# Download and unzip the PascalVoc dataset

In [13]:
import torchvision
from torchvision import models
from torchvision.datasets import VOCSegmentation

data_dir = './voc'


train_dataset = VOCSegmentation(root=data_dir, year='2007', download=False, image_set='train')
val_dataset = VOCSegmentation(root=data_dir, year='2007', download=False, image_set='val')
test_dataset = VOCSegmentation(root=data_dir, year='2007', download=False, image_set='test')


In [2]:
print(f"Train set size: {len(train_dataset)}")
print(f"Val set size: {len(val_dataset)}")
print(f"Test set size: {len(test_dataset)}")


Train set size: 209
Val set size: 213
Test set size: 210


# Data Preparation


run the code below to get thre dataloader objects, namely: train_loader, val_loader and test_loader

In [3]:
import os
from PIL import Image
from torch.utils import data
import torchvision.transforms as transforms
import random

num_classes = 21
ignore_label = 255
root = data_dir

'''
color map
0=background, 1=aeroplane, 2=bicycle, 3=bird, 4=boat, 5=bottle # 6=bus, 7=car, 8=cat, 9=chair, 10=cow, 11=diningtable,
12=dog, 13=horse, 14=motorbike, 15=person # 16=potted plant, 17=sheep, 18=sofa, 19=train, 20=tv/monitor
'''


#Feel free to convert this palette to a map
palette = [0, 0, 0, 128, 0, 0, 0, 128, 0, 128, 128, 0, 0, 0, 128, 128, 0, 128, 0, 128, 128,
           128, 128, 128, 64, 0, 0, 192, 0, 0, 64, 128, 0, 192, 128, 0, 64, 0, 128, 192, 0, 128,
           64, 128, 128, 192, 128, 128, 0, 64, 0, 128, 64, 0, 0, 192, 0, 128, 192, 0, 0, 64, 128]  #3 values- R,G,B for every class. First 3 values for class 0, next 3 for
#class 1 and so on......

'''
Depending on the mode, train or val or test, the function reads the train.txt, val.txt and test.txt files and returns a list of tuples of the form
(image_path, mask_path) for each image in the dataset, where image_path is the path to the image and mask_path is the path to the mask for that image. 
'''
def make_dataset(mode):
    
    assert mode in ['train', 'val', 'test', 'trainval']
    
    items = []
    img_path = os.path.join(root, 'VOCdevkit', 'VOC2007', 'JPEGImages')
    mask_path = os.path.join(root, 'VOCdevkit', 'VOC2007', 'SegmentationClass')
    data_list = [l.strip('\n') for l in open(os.path.join(
        root, 'VOCdevkit', 'VOC2007', 'ImageSets', 'Segmentation', f'{mode}.txt')).readlines()]
    for it in data_list:
        item = (os.path.join(img_path, it + '.jpg'), os.path.join(mask_path, it + '.png'))
        items.append(item)

        
    return items


'''
The class VOC is a subclass of the class torch.utils.data.Dataset.

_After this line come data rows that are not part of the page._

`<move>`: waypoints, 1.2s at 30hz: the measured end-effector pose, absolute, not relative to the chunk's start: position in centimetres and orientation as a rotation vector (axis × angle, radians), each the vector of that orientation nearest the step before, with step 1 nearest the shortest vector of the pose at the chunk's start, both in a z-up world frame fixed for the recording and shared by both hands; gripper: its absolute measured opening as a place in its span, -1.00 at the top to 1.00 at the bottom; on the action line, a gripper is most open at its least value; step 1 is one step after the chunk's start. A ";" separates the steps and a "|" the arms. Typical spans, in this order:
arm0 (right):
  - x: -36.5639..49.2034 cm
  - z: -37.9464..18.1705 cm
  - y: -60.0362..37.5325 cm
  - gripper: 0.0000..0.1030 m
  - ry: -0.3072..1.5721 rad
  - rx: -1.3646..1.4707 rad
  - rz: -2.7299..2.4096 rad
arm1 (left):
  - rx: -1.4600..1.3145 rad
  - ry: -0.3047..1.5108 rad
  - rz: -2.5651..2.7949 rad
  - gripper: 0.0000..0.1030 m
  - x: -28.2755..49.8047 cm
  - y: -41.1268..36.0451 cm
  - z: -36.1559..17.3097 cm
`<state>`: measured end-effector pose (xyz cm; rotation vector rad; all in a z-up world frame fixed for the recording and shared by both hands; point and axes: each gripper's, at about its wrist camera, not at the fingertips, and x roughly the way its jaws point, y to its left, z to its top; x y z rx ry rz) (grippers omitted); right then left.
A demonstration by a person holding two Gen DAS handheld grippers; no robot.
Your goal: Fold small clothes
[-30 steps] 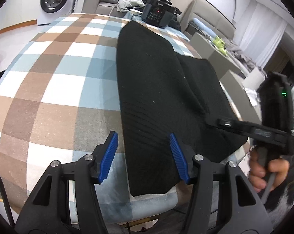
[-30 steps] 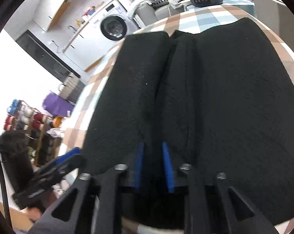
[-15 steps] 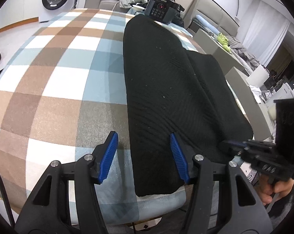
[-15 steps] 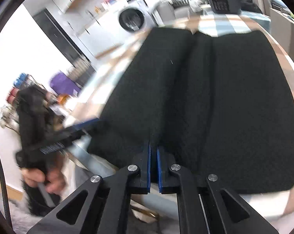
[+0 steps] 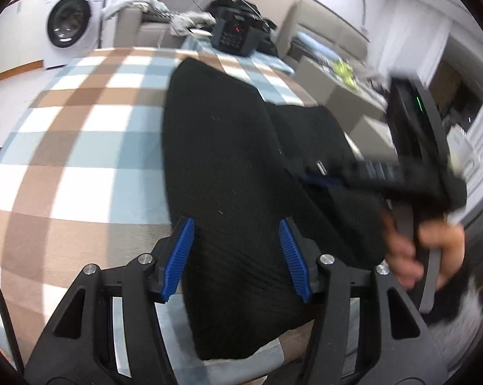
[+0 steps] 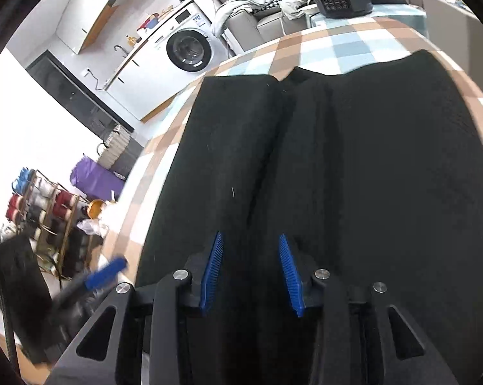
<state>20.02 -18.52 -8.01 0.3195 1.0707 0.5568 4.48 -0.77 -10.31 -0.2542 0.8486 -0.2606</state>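
A black knit garment [image 5: 228,166] lies flat on the checked tablecloth [image 5: 81,147], folded lengthwise with a narrower layer at its right side. My left gripper [image 5: 236,256] is open, its blue pads either side of the garment's near end, just above it. My right gripper [image 6: 251,272] is open and empty over the garment [image 6: 369,176], above a lengthwise crease. In the left wrist view the right gripper [image 5: 325,178] is blurred over the garment's right part. In the right wrist view the left gripper [image 6: 103,276] shows blurred at the lower left.
A black appliance with a red light [image 5: 236,37] stands at the table's far end. A washing machine [image 5: 70,25] and a sofa with laundry [image 5: 164,22] lie beyond. The near table edge [image 5: 241,369] is just under my left gripper. A rack of thread spools [image 6: 39,205] stands on the floor.
My right gripper was shut half a second ago and is now open, moved back in over the garment. My left gripper has moved slightly forward over the garment's near end.
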 end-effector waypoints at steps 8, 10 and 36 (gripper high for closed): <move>25.2 -8.7 -16.4 0.80 1.077 0.312 0.551 | -0.194 0.894 -0.286 -0.02 5.0 -1.7 -11.7; 25.3 -7.4 -16.2 0.84 1.017 0.288 0.567 | -0.212 0.902 -0.291 -0.02 5.2 -1.5 -11.5; 17.9 -6.1 -17.5 0.87 1.035 0.210 0.557 | -0.194 0.875 -0.257 -0.02 3.5 -1.2 -10.1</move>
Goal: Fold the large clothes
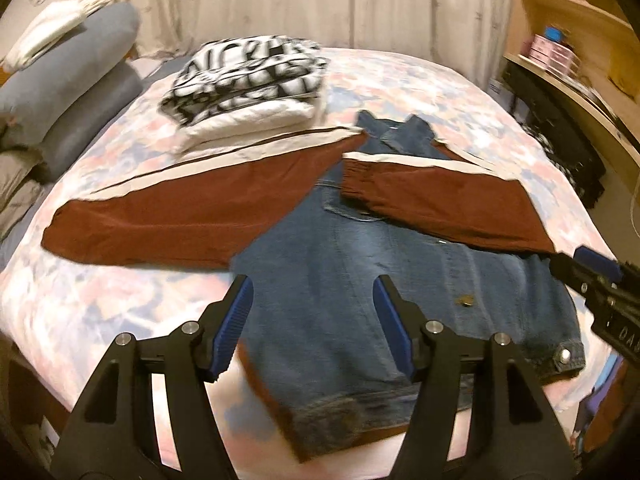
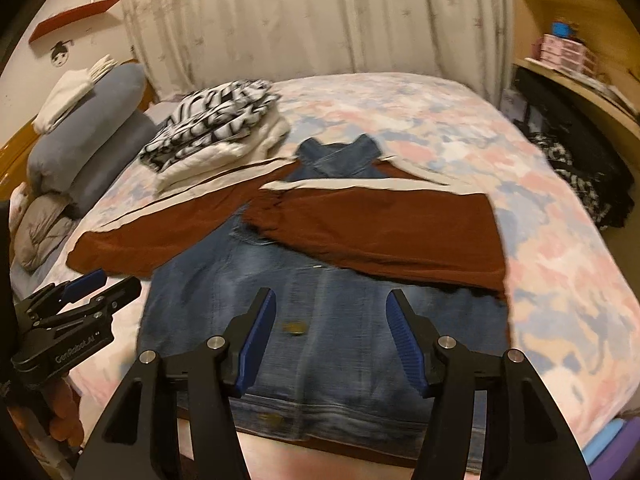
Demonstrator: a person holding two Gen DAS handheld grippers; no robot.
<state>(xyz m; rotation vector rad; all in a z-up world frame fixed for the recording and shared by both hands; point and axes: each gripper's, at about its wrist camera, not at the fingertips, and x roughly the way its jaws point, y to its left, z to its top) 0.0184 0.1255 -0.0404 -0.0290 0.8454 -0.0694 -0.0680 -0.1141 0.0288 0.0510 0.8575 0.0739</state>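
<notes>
A denim jacket [image 1: 340,280] with rust-brown sleeves lies flat on the bed, also in the right wrist view [image 2: 320,320]. Its left sleeve [image 1: 180,216] is spread out to the side. Its right sleeve [image 1: 440,200] is folded across the denim body, also seen in the right wrist view [image 2: 380,228]. My left gripper [image 1: 312,300] is open and empty above the jacket's lower left part. My right gripper [image 2: 332,312] is open and empty above the jacket's lower middle; it shows at the left wrist view's right edge [image 1: 592,276].
A folded stack of black-and-white and white clothes [image 1: 248,88] sits at the bed's far left. Grey pillows [image 1: 80,92] lie at the left. A desk and shelves [image 1: 580,60] stand to the right. Curtains hang behind the floral bedsheet [image 2: 560,240].
</notes>
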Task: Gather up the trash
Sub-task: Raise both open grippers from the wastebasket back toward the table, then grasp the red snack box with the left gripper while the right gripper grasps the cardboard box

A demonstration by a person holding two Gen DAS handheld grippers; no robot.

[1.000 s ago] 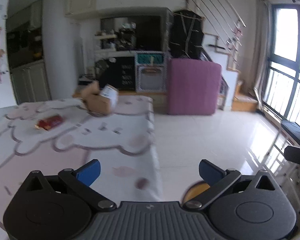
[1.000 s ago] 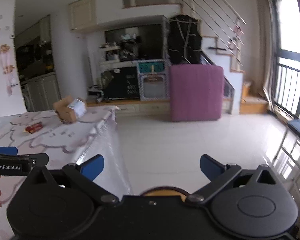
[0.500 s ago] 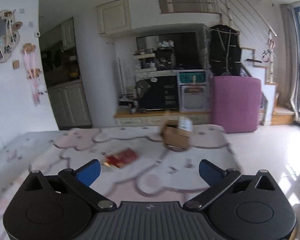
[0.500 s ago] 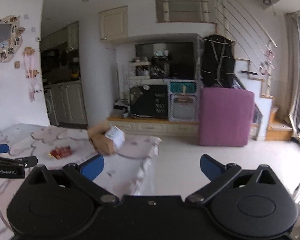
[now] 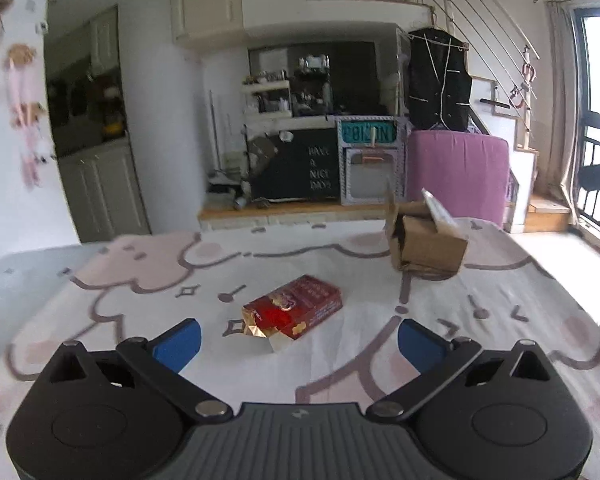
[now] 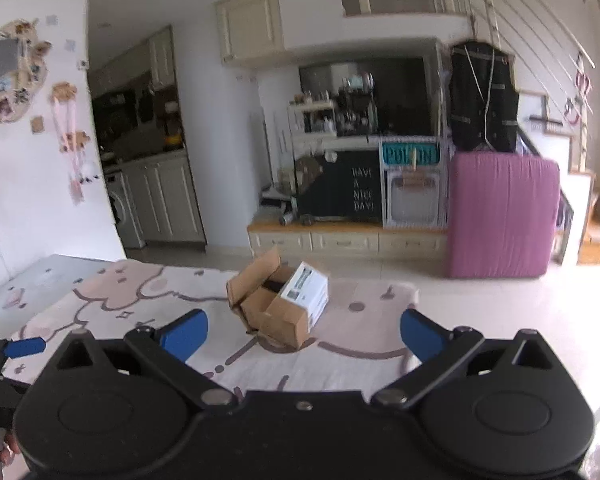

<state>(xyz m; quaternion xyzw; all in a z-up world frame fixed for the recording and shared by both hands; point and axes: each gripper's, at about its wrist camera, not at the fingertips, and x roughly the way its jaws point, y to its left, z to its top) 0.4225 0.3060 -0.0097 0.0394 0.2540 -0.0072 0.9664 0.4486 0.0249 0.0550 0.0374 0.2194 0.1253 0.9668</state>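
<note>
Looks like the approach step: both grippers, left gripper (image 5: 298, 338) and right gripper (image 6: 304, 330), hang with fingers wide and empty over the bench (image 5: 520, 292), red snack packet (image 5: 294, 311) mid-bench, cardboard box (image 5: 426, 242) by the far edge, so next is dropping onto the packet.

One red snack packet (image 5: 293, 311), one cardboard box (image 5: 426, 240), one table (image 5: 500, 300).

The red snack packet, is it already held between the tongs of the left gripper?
No, the red snack packet lies on the table ahead of the open left gripper.
</note>
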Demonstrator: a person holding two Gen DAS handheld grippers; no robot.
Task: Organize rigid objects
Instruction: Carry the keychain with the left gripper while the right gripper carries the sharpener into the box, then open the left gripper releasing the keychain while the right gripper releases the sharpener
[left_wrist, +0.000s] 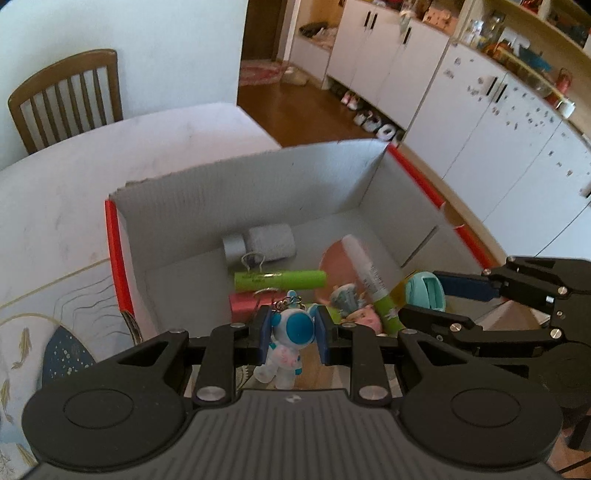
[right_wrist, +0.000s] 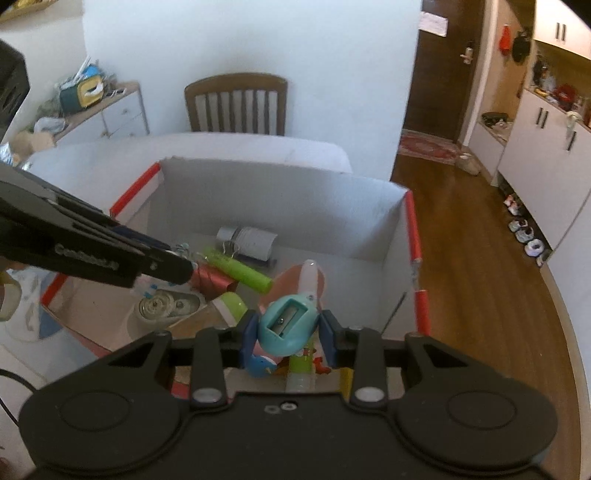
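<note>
Blue pads of my left gripper (left_wrist: 291, 334) are clamped on an astronaut keychain (left_wrist: 286, 343), low centre of frame, above the box (left_wrist: 236, 192) w/ red edges. My right gripper (right_wrist: 288, 338) pinches a teal sharpener (right_wrist: 287, 325), bottom centre, over a green marker (right_wrist: 240, 271) lying inside.

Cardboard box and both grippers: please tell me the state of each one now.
Cardboard box: open on top, several items inside.
Left gripper: jaws shut on astronaut keychain.
Right gripper: jaws shut on teal sharpener.
Green marker: capped, lying flat in box.
</note>
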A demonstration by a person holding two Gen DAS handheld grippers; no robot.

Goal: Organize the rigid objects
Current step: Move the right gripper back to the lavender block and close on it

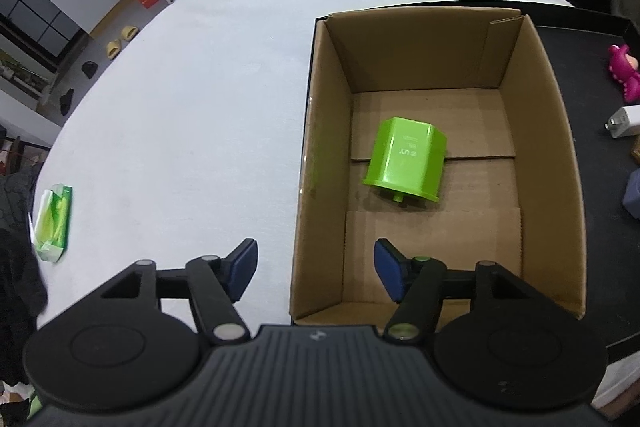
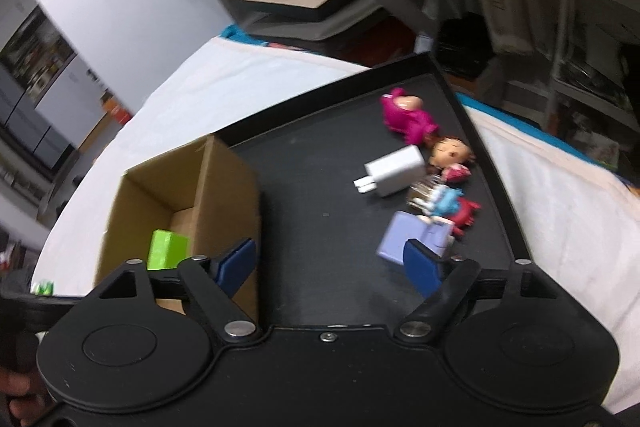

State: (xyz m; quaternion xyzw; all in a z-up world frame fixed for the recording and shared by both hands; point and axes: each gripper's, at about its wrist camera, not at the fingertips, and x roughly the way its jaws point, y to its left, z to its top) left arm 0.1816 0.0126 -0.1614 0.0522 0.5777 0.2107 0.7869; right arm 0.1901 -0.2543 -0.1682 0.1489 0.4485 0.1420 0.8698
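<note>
The tabletop was covered with a white, slightly fuzzy cloth. On it lay a flat black tray with a low raised rim, and an open cardboard box of plain brown corrugated board stood at the tray's left edge. Inside the box, near the middle of its floor, a bright green plastic container lay on its side; it had smooth faceted walls, a flared rim and a short stub at its end. The left claw hung above the near left wall of the box with its 2 blue pads apart and nothing between them, so that wall stood under the gap.

On the bare tray, toward its far right corner, a cluster of small rigid things lay close together: a magenta toy figure, a white charger with 2 metal prongs, a round doll head, a small blue and red figure and a pale lilac block. The right claw was over the tray, its jaws wide apart and empty; its right pad covered part of the lilac block in the view. A green and white packet lay near the tabletop's left edge.
</note>
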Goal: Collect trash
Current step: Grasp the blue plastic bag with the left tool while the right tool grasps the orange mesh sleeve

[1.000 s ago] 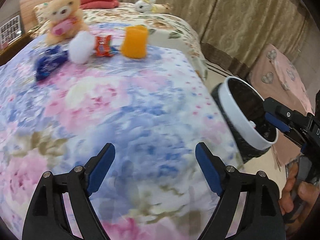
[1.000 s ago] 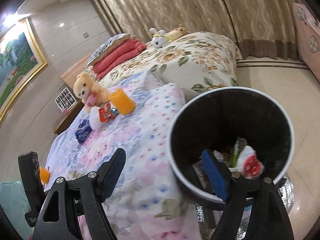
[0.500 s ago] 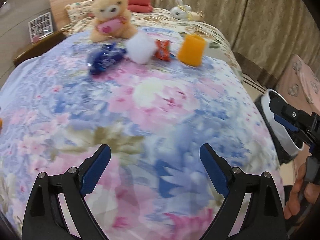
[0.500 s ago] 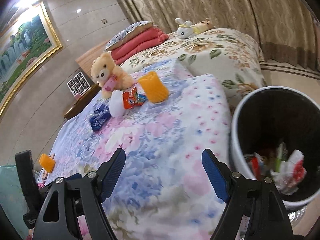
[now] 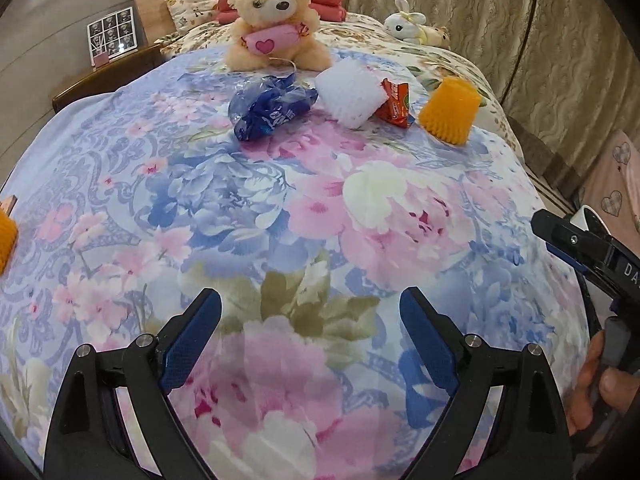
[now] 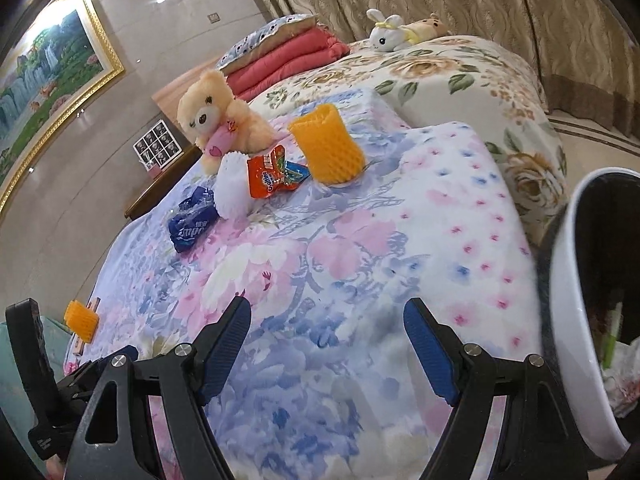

It overrides the __len__ and __getitem__ methods.
The __len__ method returns the length of the dataset, i.e. the number of images in the dataset.
The __getitem__ method returns the image and the mask for the given index.
'''

class VOC(data.Dataset):
    def __init__(self, mode, transform=None, target_transform=None, common_transform=None):
        self.imgs = make_dataset(mode)        
        if len(self.imgs) == 0:
            raise RuntimeError('Found 0 images, please check the data set')
        self.mode = mode
        self.transform = transform
        self.target_transform = target_transform
        self.common_transform = common_transform
        self.width = 256
        self.height = 256

    def __getitem__(self, index):
        
        img_path, mask_path = self.imgs[index]
        img = Image.open(img_path).convert('RGB').resize((self.width, self.height))
        mask = Image.open(mask_path).resize((self.width, self.height))

        if self.common_transform is not None:
            img, mask = self.common_transform((img,mask)) 

        if self.transform is not None:
            img = self.transform(img)
        if self.target_transform is not None:
            mask = self.target_transform(mask)

        mask[mask==ignore_label]=0

        return img, mask

    def __len__(self):
        
        return len(self.imgs)

In [4]:
import numpy as np 
import torch
class MaskToTensor(object):
    def __call__(self, img):
        return torch.from_numpy(np.array(img, dtype=np.int32)).long()


mean_std = ([0.485, 0.456, 0.406], [0.229, 0.224, 0.225])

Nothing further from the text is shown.